== Requirement ==
Give all of the records again. Match them exactly.

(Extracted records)

----

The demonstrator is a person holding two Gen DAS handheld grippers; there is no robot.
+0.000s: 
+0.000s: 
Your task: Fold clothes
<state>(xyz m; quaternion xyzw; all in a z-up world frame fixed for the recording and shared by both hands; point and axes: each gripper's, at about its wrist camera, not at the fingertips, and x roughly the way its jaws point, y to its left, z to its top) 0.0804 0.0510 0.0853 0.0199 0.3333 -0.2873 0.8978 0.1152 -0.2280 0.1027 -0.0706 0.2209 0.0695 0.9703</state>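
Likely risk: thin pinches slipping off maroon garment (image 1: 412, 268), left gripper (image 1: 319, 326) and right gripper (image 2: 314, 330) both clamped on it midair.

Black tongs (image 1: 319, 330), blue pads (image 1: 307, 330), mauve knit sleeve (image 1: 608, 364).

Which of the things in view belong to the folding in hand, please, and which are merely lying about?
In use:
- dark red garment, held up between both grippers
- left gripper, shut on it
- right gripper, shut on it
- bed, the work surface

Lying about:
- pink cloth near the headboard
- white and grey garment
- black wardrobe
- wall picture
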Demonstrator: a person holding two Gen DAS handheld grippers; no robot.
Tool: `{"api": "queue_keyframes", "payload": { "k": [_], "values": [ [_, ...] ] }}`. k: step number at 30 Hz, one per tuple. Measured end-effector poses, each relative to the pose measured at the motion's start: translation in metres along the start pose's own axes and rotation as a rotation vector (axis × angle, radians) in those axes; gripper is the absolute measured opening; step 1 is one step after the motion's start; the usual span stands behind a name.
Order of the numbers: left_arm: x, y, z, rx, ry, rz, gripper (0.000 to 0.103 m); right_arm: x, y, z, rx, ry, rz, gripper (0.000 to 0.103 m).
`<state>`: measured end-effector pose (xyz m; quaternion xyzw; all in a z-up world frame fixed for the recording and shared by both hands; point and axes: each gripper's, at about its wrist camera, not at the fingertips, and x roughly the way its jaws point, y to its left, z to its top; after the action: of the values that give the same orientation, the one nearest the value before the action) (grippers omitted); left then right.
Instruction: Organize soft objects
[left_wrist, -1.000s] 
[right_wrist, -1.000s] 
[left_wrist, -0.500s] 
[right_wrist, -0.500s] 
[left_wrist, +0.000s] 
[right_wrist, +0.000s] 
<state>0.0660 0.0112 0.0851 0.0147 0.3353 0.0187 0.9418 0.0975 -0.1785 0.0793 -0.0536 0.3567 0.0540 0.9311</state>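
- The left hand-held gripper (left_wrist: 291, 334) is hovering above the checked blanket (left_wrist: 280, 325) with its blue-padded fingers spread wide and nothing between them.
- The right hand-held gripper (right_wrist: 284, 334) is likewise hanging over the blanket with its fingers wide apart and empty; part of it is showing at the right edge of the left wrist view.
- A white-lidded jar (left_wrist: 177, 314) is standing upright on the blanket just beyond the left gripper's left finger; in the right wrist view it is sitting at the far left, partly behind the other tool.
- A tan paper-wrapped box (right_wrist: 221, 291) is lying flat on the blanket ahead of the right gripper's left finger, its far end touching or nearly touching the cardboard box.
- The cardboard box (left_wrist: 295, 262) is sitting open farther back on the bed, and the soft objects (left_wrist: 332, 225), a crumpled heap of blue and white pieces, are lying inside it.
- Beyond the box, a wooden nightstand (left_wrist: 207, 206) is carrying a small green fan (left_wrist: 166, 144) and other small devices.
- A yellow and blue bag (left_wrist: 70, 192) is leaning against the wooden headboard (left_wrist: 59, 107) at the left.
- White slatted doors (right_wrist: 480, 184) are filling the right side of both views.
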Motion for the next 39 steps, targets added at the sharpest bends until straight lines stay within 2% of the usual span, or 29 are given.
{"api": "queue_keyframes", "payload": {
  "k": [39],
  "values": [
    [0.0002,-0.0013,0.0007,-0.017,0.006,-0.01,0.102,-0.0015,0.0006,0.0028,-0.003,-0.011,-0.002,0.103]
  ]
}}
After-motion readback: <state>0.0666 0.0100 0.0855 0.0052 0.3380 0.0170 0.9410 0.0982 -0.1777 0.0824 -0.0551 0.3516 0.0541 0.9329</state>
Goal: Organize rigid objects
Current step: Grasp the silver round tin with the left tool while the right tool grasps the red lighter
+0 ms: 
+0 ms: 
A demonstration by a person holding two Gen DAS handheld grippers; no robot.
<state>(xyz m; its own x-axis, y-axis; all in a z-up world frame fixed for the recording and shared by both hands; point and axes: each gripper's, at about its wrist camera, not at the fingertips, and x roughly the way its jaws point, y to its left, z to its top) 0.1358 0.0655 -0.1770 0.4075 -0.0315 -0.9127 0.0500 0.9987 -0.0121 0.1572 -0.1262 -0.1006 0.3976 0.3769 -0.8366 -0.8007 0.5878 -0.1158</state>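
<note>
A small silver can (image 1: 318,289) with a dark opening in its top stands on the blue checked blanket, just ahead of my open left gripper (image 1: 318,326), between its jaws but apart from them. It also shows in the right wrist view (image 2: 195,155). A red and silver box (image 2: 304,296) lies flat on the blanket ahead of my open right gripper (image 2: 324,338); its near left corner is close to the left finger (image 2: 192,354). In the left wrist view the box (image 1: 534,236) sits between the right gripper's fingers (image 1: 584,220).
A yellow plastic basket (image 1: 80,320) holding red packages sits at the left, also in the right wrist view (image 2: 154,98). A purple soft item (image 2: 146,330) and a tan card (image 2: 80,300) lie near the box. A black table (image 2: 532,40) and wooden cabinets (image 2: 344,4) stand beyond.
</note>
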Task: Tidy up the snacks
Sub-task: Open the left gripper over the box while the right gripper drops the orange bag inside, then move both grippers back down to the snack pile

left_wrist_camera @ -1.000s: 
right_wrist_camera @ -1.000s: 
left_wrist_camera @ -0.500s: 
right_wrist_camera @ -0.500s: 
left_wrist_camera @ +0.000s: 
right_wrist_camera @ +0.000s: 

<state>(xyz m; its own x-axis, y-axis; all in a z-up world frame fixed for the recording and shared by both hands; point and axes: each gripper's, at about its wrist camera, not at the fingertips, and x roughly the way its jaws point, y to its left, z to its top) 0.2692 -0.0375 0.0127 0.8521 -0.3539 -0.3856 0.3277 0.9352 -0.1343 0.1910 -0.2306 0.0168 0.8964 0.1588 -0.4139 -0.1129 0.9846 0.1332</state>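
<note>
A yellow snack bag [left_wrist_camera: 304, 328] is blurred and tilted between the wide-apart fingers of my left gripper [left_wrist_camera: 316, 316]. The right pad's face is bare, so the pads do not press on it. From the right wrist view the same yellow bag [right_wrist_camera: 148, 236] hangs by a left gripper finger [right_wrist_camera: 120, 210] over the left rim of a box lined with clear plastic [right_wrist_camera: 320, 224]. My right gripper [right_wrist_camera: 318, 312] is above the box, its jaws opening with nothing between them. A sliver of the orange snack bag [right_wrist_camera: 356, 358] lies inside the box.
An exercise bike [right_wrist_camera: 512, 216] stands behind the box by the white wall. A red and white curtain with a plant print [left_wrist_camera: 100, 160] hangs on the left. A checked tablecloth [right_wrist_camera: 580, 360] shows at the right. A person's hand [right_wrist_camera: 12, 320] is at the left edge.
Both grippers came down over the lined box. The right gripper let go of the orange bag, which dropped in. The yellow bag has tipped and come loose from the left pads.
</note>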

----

== Expected answer ==
The demonstrator is a person holding two Gen DAS handheld grippers; there is no robot.
+0.000s: 
+0.000s: 
Your task: Fold clothes
<state>(xyz m; quaternion xyzw; all in a z-up world frame fixed for the recording and shared by both hands; point and axes: each gripper's, at about its wrist camera, not at the fingertips, and x roughly the way its jaws point, y to its left, z to its top) 0.0804 0.0510 0.0853 0.0199 0.3333 -0.2873 0.8978 0.1152 -0.2280 0.1027 -0.0706 0.2209 0.0695 0.9703</state>
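Likely risk: thin pinches slipping off maroon garment (image 1: 412, 268), left gripper (image 1: 319, 326) and right gripper (image 2: 314, 330) both clamped on it midair.

Black tongs (image 1: 319, 330), blue pads (image 1: 307, 330), mauve knit sleeve (image 1: 608, 364).

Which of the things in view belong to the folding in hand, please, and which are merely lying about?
In use:
- dark red garment, held up between both grippers
- left gripper, shut on it
- right gripper, shut on it
- bed, the work surface

Lying about:
- pink cloth near the headboard
- white and grey garment
- black wardrobe
- wall picture
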Demonstrator: a person holding two Gen DAS handheld grippers; no robot.
Tool: `{"api": "queue_keyframes", "payload": { "k": [_], "values": [ [_, ...] ] }}`. k: step number at 30 Hz, one per tuple. Measured end-effector poses, each relative to the pose measured at the motion's start: translation in metres along the start pose's own axes and rotation as a rotation vector (axis × angle, radians) in those axes; gripper is the absolute measured opening; step 1 is one step after the motion's start; the usual span stands behind a name.
Order of the numbers: left_arm: x, y, z, rx, ry, rz, gripper (0.000 to 0.103 m); right_arm: x, y, z, rx, ry, rz, gripper (0.000 to 0.103 m).
`<state>`: measured end-effector pose (xyz m; quaternion xyzw; all in a z-up world frame fixed for the recording and shared by both hands; point and axes: each gripper's, at about its wrist camera, not at the fingertips, and x roughly the way its jaws point, y to its left, z to its top; after the action: of the values that give the same orientation, the one nearest the value before the action) (grippers omitted); left then right.
Instruction: Organize soft objects
[left_wrist, -1.000s] 
[right_wrist, -1.000s] 
[left_wrist, -0.500s] 
[right_wrist, -0.500s] 
[left_wrist, +0.000s] 
[right_wrist, +0.000s] 
<state>0.0660 0.0112 0.0851 0.0147 0.3353 0.0187 0.9418 0.0975 -0.1785 0.0793 -0.0536 0.3567 0.0540 0.9311</state>
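- The left hand-held gripper (left_wrist: 291, 334) is hovering above the checked blanket (left_wrist: 280, 325) with its blue-padded fingers spread wide and nothing between them.
- The right hand-held gripper (right_wrist: 284, 334) is likewise hanging over the blanket with its fingers wide apart and empty; part of it is showing at the right edge of the left wrist view.
- A white-lidded jar (left_wrist: 177, 314) is standing upright on the blanket just beyond the left gripper's left finger; in the right wrist view it is sitting at the far left, partly behind the other tool.
- A tan paper-wrapped box (right_wrist: 221, 291) is lying flat on the blanket ahead of the right gripper's left finger, its far end touching or nearly touching the cardboard box.
- The cardboard box (left_wrist: 295, 262) is sitting open farther back on the bed, and the soft objects (left_wrist: 332, 225), a crumpled heap of blue and white pieces, are lying inside it.
- Beyond the box, a wooden nightstand (left_wrist: 207, 206) is carrying a small green fan (left_wrist: 166, 144) and other small devices.
- A yellow and blue bag (left_wrist: 70, 192) is leaning against the wooden headboard (left_wrist: 59, 107) at the left.
- White slatted doors (right_wrist: 480, 184) are filling the right side of both views.
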Motion for the next 39 steps, targets added at the sharpest bends until straight lines stay within 2% of the usual span, or 29 are given.
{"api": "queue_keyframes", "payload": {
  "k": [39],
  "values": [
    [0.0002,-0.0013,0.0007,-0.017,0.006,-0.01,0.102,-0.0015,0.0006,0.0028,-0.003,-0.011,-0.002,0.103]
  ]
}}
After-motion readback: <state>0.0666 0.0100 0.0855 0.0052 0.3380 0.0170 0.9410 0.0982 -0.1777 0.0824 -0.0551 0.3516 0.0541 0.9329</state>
Goal: Organize rigid objects
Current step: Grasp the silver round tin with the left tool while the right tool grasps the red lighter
+0 ms: 
+0 ms: 
A demonstration by a person holding two Gen DAS handheld grippers; no robot.
<state>(xyz m; its own x-axis, y-axis; all in a z-up world frame fixed for the recording and shared by both hands; point and axes: each gripper's, at about its wrist camera, not at the fingertips, and x roughly the way its jaws point, y to its left, z to its top) 0.1358 0.0655 -0.1770 0.4075 -0.0315 -0.9127 0.0500 0.9987 -0.0121 0.1572 -0.1262 -0.1006 0.3976 0.3769 -0.8366 -0.8007 0.5878 -0.1158</state>
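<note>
A small silver can (image 1: 318,289) with a dark opening in its top stands on the blue checked blanket, just ahead of my open left gripper (image 1: 318,326), between its jaws but apart from them. It also shows in the right wrist view (image 2: 195,155). A red and silver box (image 2: 304,296) lies flat on the blanket ahead of my open right gripper (image 2: 324,338); its near left corner is close to the left finger (image 2: 192,354). In the left wrist view the box (image 1: 534,236) sits between the right gripper's fingers (image 1: 584,220).
A yellow plastic basket (image 1: 80,320) holding red packages sits at the left, also in the right wrist view (image 2: 154,98). A purple soft item (image 2: 146,330) and a tan card (image 2: 80,300) lie near the box. A black table (image 2: 532,40) and wooden cabinets (image 2: 344,4) stand beyond.
</note>
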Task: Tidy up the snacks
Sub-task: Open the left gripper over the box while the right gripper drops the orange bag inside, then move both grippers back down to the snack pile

left_wrist_camera @ -1.000s: 
right_wrist_camera @ -1.000s: 
left_wrist_camera @ -0.500s: 
right_wrist_camera @ -0.500s: 
left_wrist_camera @ +0.000s: 
right_wrist_camera @ +0.000s: 

<state>(xyz m; its own x-axis, y-axis; all in a z-up world frame fixed for the recording and shared by both hands; point and axes: each gripper's, at about its wrist camera, not at the fingertips, and x roughly the way its jaws point, y to its left, z to its top) 0.2692 -0.0375 0.0127 0.8521 -0.3539 -0.3856 0.3277 0.9352 -0.1343 0.1910 -0.2306 0.0168 0.8964 0.1588 -0.4139 -0.1129 0.9846 0.1332</state>
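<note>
A yellow snack bag [left_wrist_camera: 304, 328] is blurred and tilted between the wide-apart fingers of my left gripper [left_wrist_camera: 316, 316]. The right pad's face is bare, so the pads do not press on it. From the right wrist view the same yellow bag [right_wrist_camera: 148, 236] hangs by a left gripper finger [right_wrist_camera: 120, 210] over the left rim of a box lined with clear plastic [right_wrist_camera: 320, 224]. My right gripper [right_wrist_camera: 318, 312] is above the box, its jaws opening with nothing between them. A sliver of the orange snack bag [right_wrist_camera: 356, 358] lies inside the box.
An exercise bike [right_wrist_camera: 512, 216] stands behind the box by the white wall. A red and white curtain with a plant print [left_wrist_camera: 100, 160] hangs on the left. A checked tablecloth [right_wrist_camera: 580, 360] shows at the right. A person's hand [right_wrist_camera: 12, 320] is at the left edge.
Both grippers came down over the lined box. The right gripper let go of the orange bag, which dropped in. The yellow bag has tipped and come loose from the left pads.
</note>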

This completes the response.